2022 UNCW Senior Art Exhibition Reflects Graduate Student Education – The Seahawk

On April 7, the Cultural Arts Building opened its Art Exhibition for Seniors, showcasing the work of 23 senior graduates majoring in studio art. Exposure is a basic requirement for seniors of the major. The exhibition is located in the art gallery and in the mezzanine gallery on the floor of the cultural arts building. It is now open to the public Monday through Friday from 10 a.m. to 4 p.m. until May 14.

The exhibition features works in painting, photography, sculpture, ceramics, papermaking and more. The subjects vary as much as the inspirations of these artists, from fantasy worlds to the exploration of beauty in more mundane settings.

“Each piece represents the culmination of their four years of study, a final synthesis of everything they have learned,” said Professor Donald Furst, who led the seniors in these projects during the semester. “We ask them to visualize what their body of work will be like. What are you trying to convey? »

Artwork by Akira Collins, oil on canvas. (Tristan Rathbun)

Showcases and stands presenting the work of several artists welcome visitors in front of the entrance to the gallery. Inside, the walls and displays create a section for each artist, while certain sculptures can be found throughout the gallery.

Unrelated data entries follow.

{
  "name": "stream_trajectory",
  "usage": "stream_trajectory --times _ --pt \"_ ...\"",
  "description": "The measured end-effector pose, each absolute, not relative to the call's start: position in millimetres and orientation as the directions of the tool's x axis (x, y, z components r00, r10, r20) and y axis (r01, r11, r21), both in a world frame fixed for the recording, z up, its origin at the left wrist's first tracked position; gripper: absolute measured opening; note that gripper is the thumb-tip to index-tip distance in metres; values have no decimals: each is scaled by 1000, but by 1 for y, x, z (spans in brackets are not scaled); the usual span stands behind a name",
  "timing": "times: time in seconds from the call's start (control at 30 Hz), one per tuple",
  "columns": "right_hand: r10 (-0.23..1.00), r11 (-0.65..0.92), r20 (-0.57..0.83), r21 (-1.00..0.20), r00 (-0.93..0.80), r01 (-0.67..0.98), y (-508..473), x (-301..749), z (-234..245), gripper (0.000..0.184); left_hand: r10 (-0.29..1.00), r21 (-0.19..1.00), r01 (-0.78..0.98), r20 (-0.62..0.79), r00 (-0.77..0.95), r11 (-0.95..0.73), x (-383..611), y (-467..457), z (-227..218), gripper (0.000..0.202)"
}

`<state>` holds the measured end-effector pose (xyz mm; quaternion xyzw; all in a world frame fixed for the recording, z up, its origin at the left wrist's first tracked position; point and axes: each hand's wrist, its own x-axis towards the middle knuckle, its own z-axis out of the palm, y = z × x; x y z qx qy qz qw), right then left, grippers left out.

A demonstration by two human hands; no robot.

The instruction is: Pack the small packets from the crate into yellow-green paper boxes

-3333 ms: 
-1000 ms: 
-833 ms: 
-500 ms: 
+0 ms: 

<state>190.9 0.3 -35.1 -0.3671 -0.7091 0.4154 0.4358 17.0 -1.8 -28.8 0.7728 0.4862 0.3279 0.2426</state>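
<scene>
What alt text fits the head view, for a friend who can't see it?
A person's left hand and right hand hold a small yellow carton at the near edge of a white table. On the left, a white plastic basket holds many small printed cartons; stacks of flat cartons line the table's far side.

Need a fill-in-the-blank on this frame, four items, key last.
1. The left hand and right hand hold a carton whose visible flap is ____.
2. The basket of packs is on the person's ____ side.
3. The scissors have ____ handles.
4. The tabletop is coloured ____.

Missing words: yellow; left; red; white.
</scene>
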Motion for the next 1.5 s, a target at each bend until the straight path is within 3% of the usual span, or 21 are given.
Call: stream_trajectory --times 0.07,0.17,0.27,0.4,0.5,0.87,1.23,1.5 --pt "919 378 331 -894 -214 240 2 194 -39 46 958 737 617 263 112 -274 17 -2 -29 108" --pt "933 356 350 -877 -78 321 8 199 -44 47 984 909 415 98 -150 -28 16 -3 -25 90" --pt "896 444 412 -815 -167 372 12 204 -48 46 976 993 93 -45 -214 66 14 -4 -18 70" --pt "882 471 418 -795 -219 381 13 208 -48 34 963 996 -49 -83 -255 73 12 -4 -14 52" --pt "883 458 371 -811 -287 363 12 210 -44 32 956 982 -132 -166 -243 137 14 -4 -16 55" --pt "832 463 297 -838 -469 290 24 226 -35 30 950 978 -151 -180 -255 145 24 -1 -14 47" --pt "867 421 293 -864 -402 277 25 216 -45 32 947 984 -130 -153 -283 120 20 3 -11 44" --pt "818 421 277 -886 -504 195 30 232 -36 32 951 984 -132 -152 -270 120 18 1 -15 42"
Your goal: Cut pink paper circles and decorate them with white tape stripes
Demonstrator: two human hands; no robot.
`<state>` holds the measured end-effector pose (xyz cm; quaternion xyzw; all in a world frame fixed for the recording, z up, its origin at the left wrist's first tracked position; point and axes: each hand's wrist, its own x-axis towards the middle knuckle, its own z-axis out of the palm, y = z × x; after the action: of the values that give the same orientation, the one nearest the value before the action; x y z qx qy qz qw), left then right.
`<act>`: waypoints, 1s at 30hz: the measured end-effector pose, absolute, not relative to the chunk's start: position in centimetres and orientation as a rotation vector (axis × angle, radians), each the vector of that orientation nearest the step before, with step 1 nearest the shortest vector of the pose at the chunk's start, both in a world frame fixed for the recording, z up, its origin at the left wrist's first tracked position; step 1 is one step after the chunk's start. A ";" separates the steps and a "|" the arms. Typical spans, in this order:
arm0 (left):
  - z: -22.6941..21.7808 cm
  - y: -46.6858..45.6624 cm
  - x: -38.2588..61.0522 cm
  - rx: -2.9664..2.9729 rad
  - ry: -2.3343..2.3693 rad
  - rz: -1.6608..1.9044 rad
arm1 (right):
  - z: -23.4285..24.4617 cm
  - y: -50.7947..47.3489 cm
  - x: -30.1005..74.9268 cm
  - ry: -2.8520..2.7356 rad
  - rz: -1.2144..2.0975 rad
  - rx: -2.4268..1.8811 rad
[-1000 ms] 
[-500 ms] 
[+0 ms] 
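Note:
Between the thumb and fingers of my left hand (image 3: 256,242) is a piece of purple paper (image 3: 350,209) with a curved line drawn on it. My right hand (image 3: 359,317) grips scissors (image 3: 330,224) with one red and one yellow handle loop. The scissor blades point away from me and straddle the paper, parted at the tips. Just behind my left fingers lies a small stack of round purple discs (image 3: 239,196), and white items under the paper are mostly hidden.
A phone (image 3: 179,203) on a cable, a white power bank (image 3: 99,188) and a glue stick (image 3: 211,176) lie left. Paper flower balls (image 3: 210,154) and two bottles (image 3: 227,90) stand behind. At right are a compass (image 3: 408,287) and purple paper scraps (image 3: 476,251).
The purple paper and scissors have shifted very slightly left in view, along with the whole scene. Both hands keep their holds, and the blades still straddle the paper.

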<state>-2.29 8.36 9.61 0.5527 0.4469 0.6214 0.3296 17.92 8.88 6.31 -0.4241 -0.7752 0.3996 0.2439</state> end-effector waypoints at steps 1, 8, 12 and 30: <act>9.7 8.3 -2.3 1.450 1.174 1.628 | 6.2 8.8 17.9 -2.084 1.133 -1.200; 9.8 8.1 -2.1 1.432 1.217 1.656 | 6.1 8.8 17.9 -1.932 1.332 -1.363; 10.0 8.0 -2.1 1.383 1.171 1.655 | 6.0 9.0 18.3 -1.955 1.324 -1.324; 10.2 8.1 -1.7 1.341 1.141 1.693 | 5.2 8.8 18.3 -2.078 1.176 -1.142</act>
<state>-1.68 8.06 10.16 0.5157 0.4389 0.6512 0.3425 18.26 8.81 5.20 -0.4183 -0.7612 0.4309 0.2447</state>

Akira Collins is one of the senior artists featured in this exhibit and has described his work as a combination of fine art and typography. “Fine art is seen in a gallery and typography usually isn’t, so merging the two fields interests me,” they said.

One of the pieces, titled “Necrotic”, found inspiration in Collins’ work as an RA. “The concept of writing lines as punishment, ‘alive, awake, alert,'” they said. The work is handwritten, and the errors, crossed out in red ink to contrast the black, give it a particularly organic impression. Collins’ interest in design and book covers provided visual inspiration for the exhibit.

Artwork by Hunter Herndon. A wooden topographic map. (Tristan Rathbun)

Much of Hunter Herndon’s work is made of laser-cut wood and is inspired by his deep interest in fantasy. Herndon’s fictional world “Veinovia” finds its representation in exhibit features, including a topographic map of the area; a magic lantern; a journal with vivid illustrations and descriptions that reads like a manual for aspiring mages; and a set of gems which is a fun game about how a fantasy world might interpret a set of polyhedral dice. The fantastic work creates a sense of play in a wonderful and elaborate campaign of “Dungeons and Dragons”.

“This project put pressure on me to flesh out some things and design a lot more than I already had,” Herndon said. “I had never used laser cutting before this semester, but I am taking the laser cutting and 3D printing course. The map and the lantern were projects of this class that I incorporated into the showcase. »

Artwork by Maggie Sudek entitled “Maps”. (Tristan Rathbun)

Maggie Sudek, another featured senior, presented some interesting paper pieces. “Fiberwork” is the term for art made from paper or fiber, usually shaped into patterns or blends of colors. Sudek used this process to create pieces from recycled paper. Sudek manufactures and recycles a large part of the paper itself. Often the paper comes from a previous work that she has recycled and reused in another work. Although the paper looks delicate, it’s actually strong and durable as the pieces hang from a string.

“The pieces I’ve shown are just a small fraction of what I’ve created because I fell in love with the process of it all,” Sudek said. “I had to do a lot to do something substantial.”

In addition to assembling their own thematic work, the students swore and prepared the exhibition themselves. Each student presented a piece they intended to feature, and the rest of the class voted for its inclusion in the exhibit. The students divided themselves into various committees, each responsible for preparing the exhibition in its own way. Sophia Pruett, a photographer who took photos of her Social Coffee workplace for the exhibit, shared her joy for the experience from start to finish.

Artwork ‘Whimsical Tea Set’ by Zoe Chambers, ceramic. (Tristan Rathbun)

“Participating in this exhibition taught me a lot about what it really takes to build a gallery from start to finish,” Pruett said. “I was part of the installation committee and I hadn’t done the necessary calculations to ensure that everything was perfectly centered on the walls. I am grateful to have been able to be part of something that allows people to appreciate the unique art created by everyone in the class. I now have a new appreciation for artists, curators and gallery installers.

This exhibition features many fantastic works by these 23 newly created artists. Their works are a testament to their talents as future graduates, and all are encouraged to visit the CAB gallery to see them. The exhibition is open Monday to Friday from 10 a.m. to 4 p.m. until May 14.